So I've had way too much coffee today and I'm never going to sleep tonight. Well, OK, I don't sleep most nights even if I don't have any coffee that day, it ends up the same as if I had lots of it.
Been doing a lot of late night music listening with the headphones on. It's been a problem on and off for the vast majority of my life, so I don't think it's going to stop happening any time soon.
It all started when I was 10 (literally) and never ended. If I get a solid sleep, it's because I was so tired my body just went into a mini-coma. I will spend up to 10 days in a row with little to no sleep and this last couple of days are worse than normal.
To top it off my body is cramping up all over and as soon as I lay down in bed my legs and back and arms start acting up. Speaking of back there is a new kind of pain that feels like a tummy ache but is in the back not the front. I got not one clue what it is.
But anyway, every single time I been in the hospital they have insisted I take a sleeping pill. You would think it's in my record by now NOT to do this to me. I have had a doctor that tired over the years to reset the sleeping pattern threw drugs - well this never worked.
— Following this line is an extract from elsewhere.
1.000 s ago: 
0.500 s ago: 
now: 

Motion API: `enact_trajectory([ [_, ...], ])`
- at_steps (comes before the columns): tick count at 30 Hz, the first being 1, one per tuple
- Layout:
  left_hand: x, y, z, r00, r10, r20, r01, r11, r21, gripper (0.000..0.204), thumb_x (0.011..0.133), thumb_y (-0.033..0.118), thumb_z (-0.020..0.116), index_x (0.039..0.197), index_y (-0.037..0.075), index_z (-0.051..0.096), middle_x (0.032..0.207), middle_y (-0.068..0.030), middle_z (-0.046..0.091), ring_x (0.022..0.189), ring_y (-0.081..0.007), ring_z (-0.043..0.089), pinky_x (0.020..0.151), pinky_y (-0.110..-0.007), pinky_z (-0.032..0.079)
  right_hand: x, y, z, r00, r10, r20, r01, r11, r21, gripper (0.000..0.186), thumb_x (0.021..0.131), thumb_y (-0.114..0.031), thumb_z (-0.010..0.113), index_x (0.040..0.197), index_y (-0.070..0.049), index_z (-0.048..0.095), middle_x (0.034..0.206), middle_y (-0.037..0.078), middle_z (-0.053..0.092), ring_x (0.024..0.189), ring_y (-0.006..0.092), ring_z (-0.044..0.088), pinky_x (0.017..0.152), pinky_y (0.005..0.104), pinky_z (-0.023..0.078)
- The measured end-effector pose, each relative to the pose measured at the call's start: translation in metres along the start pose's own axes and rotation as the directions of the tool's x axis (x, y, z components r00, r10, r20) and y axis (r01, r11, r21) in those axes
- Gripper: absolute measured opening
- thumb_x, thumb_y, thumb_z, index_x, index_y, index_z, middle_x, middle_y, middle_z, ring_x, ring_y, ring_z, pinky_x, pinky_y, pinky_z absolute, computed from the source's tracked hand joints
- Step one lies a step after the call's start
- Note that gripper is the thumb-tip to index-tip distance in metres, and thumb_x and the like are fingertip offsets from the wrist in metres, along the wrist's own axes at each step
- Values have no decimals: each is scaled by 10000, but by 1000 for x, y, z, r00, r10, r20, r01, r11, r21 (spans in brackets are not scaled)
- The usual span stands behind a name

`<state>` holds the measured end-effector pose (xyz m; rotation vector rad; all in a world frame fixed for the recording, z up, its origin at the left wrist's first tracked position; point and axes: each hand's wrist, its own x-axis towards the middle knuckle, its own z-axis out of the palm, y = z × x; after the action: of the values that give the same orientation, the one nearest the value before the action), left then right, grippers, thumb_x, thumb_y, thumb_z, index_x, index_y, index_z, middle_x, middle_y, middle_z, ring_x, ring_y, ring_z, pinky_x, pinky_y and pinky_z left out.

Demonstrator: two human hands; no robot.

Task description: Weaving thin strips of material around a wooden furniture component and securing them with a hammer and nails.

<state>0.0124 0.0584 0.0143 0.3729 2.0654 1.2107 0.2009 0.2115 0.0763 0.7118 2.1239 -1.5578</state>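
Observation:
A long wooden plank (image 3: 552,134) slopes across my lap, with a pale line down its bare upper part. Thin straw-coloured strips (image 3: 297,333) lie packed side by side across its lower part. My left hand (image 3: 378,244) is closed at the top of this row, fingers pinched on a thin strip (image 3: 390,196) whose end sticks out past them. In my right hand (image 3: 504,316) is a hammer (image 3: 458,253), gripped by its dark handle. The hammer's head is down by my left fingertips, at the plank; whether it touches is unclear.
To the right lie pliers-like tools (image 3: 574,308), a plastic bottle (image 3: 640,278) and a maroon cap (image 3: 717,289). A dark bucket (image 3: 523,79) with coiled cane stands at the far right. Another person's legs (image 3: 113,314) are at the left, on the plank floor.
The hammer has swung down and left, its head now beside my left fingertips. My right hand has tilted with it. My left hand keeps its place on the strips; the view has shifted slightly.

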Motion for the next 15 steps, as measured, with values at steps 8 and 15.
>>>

Most of the time I would end up more awake than I was before I took the sleeping pill. There was only one time that it worked and I was out for 12 hours and missed 8 phone calls from my Mom - the phone being right beside my bed at the time. Well I did not like that and I flushed the rest of the pills. I mean if something where to happen I would not have woken up the the sound of a fire alarm for Gods sake.
The rest of the pills I have tired either did nothing at all or just woke me up even more. This is better than what the one did to my Dad, they made him see snakes coming out of the air vent and freaked him out bad. I had a run-in with the nurse over that as they just kept giving them to him. At least after yelling at someone they gave him a different pill.
You can see in my vlogs as the days of little to no sleep stack up, I get less and less energy in the vlog (not like I ever have much) and start to have difficulty speaking at times.
So in the end it's going to be a toss up between dropping dead early in life and going to some care home early as my brain will be fried from lack of sleep and I won't be able to do things like NOT set the stove on fire.
To top it off I have 2 kinds of tired, the lack of sleep kind and the body don't want to work CFS kind. Some one mentioned "mediation" one time LOL - As if. You actually have to be able to process better than I can right now to be able to get into the right frame of mind. Strange thing is I post the majority of my blogs when I'm dead tired and have come up with some cool art or poetry that the next day I think "I don't remember doing that".
Well I'm going to lay down for a bit as my body is getting to the point it does NOT want to stay sitting in a chair and if I push it another 15 or 20 min. I will end up passing out - I've done this before and know the exact limit I can push it now.
Ha one time I did it in a video chat and someone in the chat knew my address. I woke up with a sore shoulder and a paramedic looking down at me asking if I could hear him - so off I go to lay down a bit.